I’m currently on a gap year (but resitting due to CAGs), I didn’t actually apply anywhere last year because I seriously couldn’t decide, and I’ve always been like this, indecisive as f*ck. since maybe year 10 I’ve on and off wanted to do medicine, I have gone through so many careers and degrees in my head I can’t even count. Seriously everything from law, to languages, to engineering, to music. I always change my mind about every few months but I keep coming back to medicine.

The negatives for med: I’ve got this feeling, that the fact I keep changing my mind is a bad sign, I’m clearly not committed right? On top of that, I would be lying if I said there wasn’t some external pressure, not directly but for example my mum frequently says "I always hoped one of you would become a doctor" to me and my siblings, I’m the youngest, the inky one left to go to uni sooo. From teachers too, some of mine clearly want me to go down this road. These are all bad reasons to do it. I would also be lying if I didn’t say that on some level I was interested in the job security and salary potential. Money is absolutely not my main motivation, like really, it’s not my goal. But from a very poor family, my mum has had very unstable careers, changing every few years, never earnt more than 25 grand. It definitely has occurred to me that once I get on to that course I’ve essentially got a guaranteed job at the end, and guaranteed to go up to 50/70/100 grand so many years after graduating. But even typing this sounds like I’m doing it for the wrong reason

Positives for medicine: I genuinely am interested in it. I did bio and chem a levels and adored biology. I am really interested in the human aspect and would love to study it further. I think I’d love the academic side. I also think I’d like the clinical side, I’ve worked in customer service and done work experience in a GP and hospital and enjoyed it. I would like to work with people. Additionally when I think of careers, I think it’s one of few I could enjoy. I would also love to do a languages degree but I can’t think of any career I would like after that for example. I would enjoy being a doctor...In theory at least. I’ve been told by several doctors and medical students in no uncertain terms to and I quote "run while you can"

All in all I just don’t know. I’ve been set on this for a few months now, but I went to purchase a medify subscription this morning and couldn’t do it. Because I couldn’t make that financial commitment to something I’m still not sure of. And if I don’t do med what’s next. I don’t know what I want to do and I’m already on a gap year, I feel like I’ve been too tunnel visioned recently and I’m lost.

I know that medicine is 1000 times more competitive at the graduate level, but I’m starting to think for me, it might be better. I don’t know if I’, ready to make this decision now, but I’m not convinced another gap year will do me any good. I just don’t know.

Any advice oh wise ones?
All sounds very normal.
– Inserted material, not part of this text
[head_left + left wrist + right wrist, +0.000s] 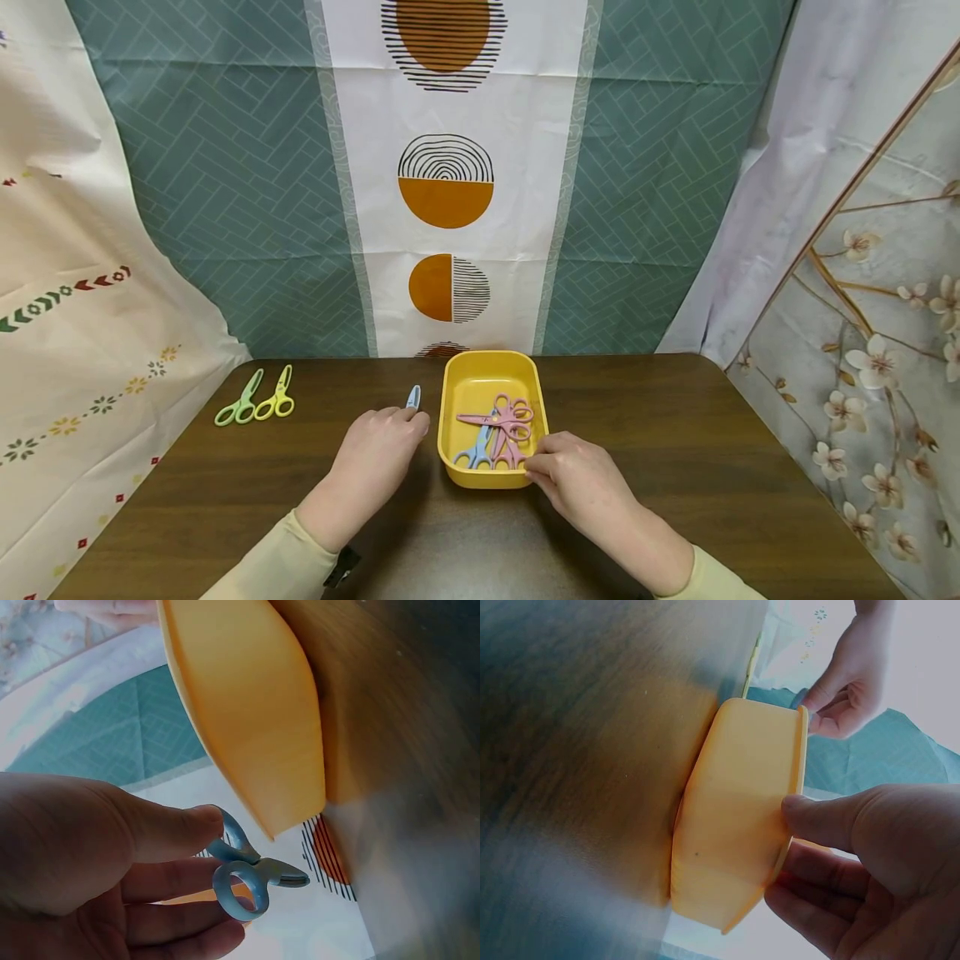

Some of the negatives you've mentioned are only negatives if they form the sole basis of your interest in doing medicine - yes you should not go into medicine purely for money reasons (not because it's immoral to do so, but because you can make the same amount in other careers with a lot less hassle) It's certainly nice to have an above average salary however, and I'm not sure any doctor would disagree with this.

It's also nice to not have to worry about being unemployed, even though the downside of this is letting the NHS organise your career until you're in your 30s. If you want to do medicine and it makes your mum happy at the same time that's not a bad thing by any means.

Only you know your true motivations, so if you're confident that you enjoyed your work experience and you've properly researched the profession and aren't being motivated by unrealistic fantasies of owning 10 Ferraris then it all sounds quite promising

Perhaps you're just overthinking and you need to go with your gut?